Intelligence officials on both sides of the Atlantic say this chapter of “low-grade” 24/7 terrorism with any Westerner a target wherever he or she might be—sunning on a Mediterranean beach or nipping out to the corner shop in London—needs to be answered with more intrusive intelligence and surveillance and a dramatic increase in resources. They bewail the fact that it coincides with Edward Snowden’s revelations about the NSA’s metadata surveillance and, at least in the U.S., just as the threat of random terror is rising, some restrictions are being placed on the government’s authority to conduct surveillance.

In Europe, despite the theatrical criticism of the scale of U.S. surveillance whenever there’s another disclosure of American spying on European leaders, the EU governments themselves are gearing up to mount more invasive intelligence operations involving NSA-style surveillance, and even the manipulation of social media sites to disrupt and sow confusion among jihadis.

From Britain to the Netherlands, France to Italy, legislation similar to parts of America’s much criticized post-9/11 Patriot Act have been passed or are being proposed. Civil libertarians remain opposed, arguing the increase in surveillance is dangerous for basic democratic freedoms, but for many in the West the war on terror is the higher priority for now, the governments’ reactions inevitable and, more to the point, necessary.

    There was a time when the kind of killings we are witnessing now would have been rejected by jihadist leaders as too simple.

Forget the spectacular 9/11s that require some ingenuity, planning and training for months even years. What we have now is the targeting of the easiest, most vulnerable victims and in the least challenging circumstances for the gunmen armed with the most rudimentary of weapons available to them.

In Tunisia, it was a Kalashnikov and a couple of grenades—not difficult to secure in a North Africa awash with weaponry. Nowadays guns are also not so hard to secure in France, where in Paris earlier this year Jewish shoppers in a kosher supermarket and French cartoonists gathered for an editorial meeting were gunned down. In London in 2013 the target was an off-duty 25-year-old soldier hacked to death on a residential street in front of distraught shoppers.

And on it goes.

Likewise, the perpetrators don’t need any more military training than white supremacist Dylann Storm Roof had for his terrorism in a church in Charleston in June.
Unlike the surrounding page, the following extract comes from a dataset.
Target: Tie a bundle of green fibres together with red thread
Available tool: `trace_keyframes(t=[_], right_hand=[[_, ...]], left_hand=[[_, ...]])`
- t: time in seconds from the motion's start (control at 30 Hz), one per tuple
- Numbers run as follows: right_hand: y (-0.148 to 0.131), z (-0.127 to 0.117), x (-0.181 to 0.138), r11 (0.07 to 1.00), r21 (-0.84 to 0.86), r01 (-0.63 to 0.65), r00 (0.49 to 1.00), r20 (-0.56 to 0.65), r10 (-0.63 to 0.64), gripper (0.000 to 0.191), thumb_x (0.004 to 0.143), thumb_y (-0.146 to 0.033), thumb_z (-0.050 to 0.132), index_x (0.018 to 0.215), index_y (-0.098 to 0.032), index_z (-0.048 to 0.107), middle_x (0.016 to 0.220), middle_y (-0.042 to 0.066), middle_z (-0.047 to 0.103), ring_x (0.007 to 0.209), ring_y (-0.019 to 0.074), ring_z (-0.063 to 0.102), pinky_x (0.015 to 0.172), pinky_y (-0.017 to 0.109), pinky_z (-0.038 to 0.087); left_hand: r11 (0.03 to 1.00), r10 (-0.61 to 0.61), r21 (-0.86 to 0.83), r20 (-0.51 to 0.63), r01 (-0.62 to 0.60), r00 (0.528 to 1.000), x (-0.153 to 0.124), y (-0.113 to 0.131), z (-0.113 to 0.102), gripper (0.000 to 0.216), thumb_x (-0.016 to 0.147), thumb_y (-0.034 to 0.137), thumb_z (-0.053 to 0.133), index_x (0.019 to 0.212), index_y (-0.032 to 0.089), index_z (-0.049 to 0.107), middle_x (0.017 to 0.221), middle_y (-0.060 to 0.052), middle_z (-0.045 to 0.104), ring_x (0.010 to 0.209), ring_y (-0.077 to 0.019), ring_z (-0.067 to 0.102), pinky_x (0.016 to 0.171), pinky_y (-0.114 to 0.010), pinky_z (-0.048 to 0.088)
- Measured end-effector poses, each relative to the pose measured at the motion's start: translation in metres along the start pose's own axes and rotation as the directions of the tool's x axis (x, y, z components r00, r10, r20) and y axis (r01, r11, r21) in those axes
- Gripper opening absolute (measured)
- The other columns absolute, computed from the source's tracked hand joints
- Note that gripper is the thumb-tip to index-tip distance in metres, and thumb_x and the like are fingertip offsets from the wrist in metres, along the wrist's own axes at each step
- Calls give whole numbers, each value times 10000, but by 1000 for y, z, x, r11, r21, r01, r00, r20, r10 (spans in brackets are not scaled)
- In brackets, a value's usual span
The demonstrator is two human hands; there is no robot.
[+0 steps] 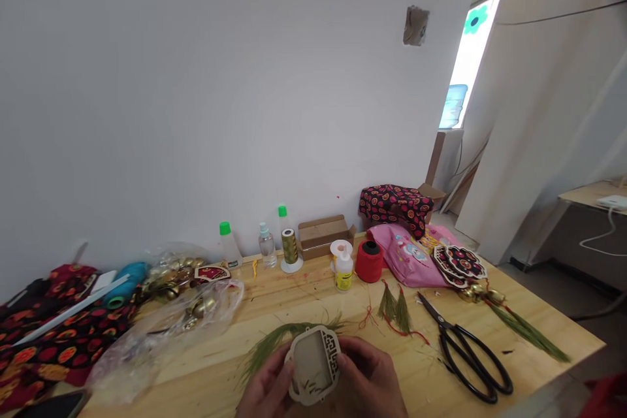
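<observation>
A pale wooden frame (312, 366) with rounded sides and cut-out lattice on its right part is held up at the front of the table. My left hand (268, 386) grips its left edge, thumb on the face. On the opposite edge, my right hand (369, 375) pinches it with thumb and fingers. Behind the frame lies a bundle of loose green threads (272, 345), partly hidden. Two green tassels (396, 307) with red cord rest to the right, beside large black-handled scissors (470, 353).
A glue bottle (344, 272), a red thread spool (369, 261) and an open cardboard box (324, 237) stand along the back. Plastic bags with golden bells (198, 307) and patterned cloth (63, 333) cover the left. A pink bag (404, 258) and decorated ornaments (460, 264) lie right.
</observation>
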State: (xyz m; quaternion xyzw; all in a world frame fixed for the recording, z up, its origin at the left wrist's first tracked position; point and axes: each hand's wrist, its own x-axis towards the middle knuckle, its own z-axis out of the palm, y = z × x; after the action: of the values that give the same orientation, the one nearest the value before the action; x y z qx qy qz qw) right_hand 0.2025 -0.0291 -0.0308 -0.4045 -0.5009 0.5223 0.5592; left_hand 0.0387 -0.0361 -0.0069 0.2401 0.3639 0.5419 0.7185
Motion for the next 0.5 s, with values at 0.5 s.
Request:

The new-generation jihadis, encouraged from afar, inspired rather than operationally controlled in many cases, are as ignorant about warfare as they are about the Quran. When veteran extremists start returning from the battlefields of Iraq and Syria, the military skills of the murderers may improve, but the targets are likely to remain the helpless and the unwary.

“This is a threat that faces all of us,” said British Prime Minister David Cameron as Black Friday unfolded. “These events have taken place today in Tunisia and in France but they can happen anywhere.”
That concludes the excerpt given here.